Task details:
In the entries that follow, find the line containing "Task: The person"; from there, copy every line exactly through the line containing "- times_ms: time".

Source information:
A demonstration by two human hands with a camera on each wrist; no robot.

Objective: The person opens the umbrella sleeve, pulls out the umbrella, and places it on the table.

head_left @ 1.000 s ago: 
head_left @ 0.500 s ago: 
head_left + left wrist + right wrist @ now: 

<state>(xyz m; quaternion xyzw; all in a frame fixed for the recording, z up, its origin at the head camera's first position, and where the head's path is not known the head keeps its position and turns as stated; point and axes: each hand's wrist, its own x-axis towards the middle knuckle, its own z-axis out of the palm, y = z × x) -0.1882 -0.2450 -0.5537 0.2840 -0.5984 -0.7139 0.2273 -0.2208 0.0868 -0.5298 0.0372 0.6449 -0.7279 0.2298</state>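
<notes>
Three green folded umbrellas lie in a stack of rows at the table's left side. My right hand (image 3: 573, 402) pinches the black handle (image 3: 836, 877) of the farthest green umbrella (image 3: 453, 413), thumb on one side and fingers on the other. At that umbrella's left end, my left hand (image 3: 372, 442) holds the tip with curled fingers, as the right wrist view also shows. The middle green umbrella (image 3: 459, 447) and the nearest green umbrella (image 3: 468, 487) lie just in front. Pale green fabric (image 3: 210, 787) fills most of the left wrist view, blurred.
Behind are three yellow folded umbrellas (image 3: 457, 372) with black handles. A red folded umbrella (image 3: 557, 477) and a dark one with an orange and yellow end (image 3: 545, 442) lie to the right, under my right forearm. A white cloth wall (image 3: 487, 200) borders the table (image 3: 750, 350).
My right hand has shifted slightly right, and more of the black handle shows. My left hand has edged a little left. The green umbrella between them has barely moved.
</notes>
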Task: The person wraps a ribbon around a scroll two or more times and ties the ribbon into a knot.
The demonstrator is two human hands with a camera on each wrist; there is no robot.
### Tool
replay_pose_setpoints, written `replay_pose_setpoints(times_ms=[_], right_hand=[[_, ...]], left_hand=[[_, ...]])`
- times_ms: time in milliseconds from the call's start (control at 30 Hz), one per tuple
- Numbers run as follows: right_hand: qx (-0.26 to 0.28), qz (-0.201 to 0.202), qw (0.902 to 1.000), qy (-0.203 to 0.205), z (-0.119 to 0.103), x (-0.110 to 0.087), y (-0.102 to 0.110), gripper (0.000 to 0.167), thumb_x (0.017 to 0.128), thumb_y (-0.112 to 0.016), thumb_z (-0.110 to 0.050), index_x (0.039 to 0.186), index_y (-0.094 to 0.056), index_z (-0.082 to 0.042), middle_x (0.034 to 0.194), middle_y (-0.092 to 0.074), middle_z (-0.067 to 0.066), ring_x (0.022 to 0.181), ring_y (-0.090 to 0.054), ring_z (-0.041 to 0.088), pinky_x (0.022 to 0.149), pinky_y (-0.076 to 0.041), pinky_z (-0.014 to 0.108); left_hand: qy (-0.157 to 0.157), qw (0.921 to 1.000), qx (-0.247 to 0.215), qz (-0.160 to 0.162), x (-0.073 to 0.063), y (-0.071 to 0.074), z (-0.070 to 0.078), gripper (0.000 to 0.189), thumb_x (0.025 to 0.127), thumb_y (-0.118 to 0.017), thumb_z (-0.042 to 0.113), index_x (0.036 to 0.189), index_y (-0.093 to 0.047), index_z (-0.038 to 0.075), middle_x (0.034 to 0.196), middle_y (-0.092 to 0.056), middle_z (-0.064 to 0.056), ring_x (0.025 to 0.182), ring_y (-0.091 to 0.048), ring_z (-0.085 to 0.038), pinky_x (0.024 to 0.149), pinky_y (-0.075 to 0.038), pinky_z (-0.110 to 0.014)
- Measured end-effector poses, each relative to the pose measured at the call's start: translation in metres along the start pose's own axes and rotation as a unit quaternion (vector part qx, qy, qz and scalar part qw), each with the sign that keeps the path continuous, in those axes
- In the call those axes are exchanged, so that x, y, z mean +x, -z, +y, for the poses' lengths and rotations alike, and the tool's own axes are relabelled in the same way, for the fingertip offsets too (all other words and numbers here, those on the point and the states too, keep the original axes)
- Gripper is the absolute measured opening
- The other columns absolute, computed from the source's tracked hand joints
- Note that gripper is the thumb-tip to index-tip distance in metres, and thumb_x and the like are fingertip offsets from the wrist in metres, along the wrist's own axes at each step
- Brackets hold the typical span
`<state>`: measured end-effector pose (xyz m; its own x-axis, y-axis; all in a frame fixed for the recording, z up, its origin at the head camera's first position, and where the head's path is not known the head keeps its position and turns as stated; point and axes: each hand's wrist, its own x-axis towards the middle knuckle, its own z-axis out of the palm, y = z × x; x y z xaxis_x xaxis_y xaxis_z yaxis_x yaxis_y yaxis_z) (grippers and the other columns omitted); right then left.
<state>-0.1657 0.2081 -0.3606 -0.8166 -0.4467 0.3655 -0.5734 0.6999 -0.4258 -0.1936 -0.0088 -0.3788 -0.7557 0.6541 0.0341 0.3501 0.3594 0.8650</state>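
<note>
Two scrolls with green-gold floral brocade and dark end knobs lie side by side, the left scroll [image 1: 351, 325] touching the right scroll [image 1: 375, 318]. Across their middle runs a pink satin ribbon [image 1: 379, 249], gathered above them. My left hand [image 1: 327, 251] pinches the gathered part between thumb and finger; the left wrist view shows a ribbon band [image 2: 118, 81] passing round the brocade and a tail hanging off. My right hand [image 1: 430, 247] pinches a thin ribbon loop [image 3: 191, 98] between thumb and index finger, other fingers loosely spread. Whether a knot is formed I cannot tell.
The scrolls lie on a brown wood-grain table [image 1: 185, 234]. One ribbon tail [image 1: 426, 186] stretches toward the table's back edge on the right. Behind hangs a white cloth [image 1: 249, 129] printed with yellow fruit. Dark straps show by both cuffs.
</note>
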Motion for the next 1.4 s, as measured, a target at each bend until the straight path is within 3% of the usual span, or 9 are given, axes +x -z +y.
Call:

Task answer:
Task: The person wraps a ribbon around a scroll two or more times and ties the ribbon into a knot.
The demonstrator is two human hands with a camera on each wrist; there is no robot.
### Tool
replay_pose_setpoints, written `replay_pose_setpoints(times_ms=[_], right_hand=[[_, ...]], left_hand=[[_, ...]])`
- times_ms: time in milliseconds from the call's start (control at 30 Hz), one per tuple

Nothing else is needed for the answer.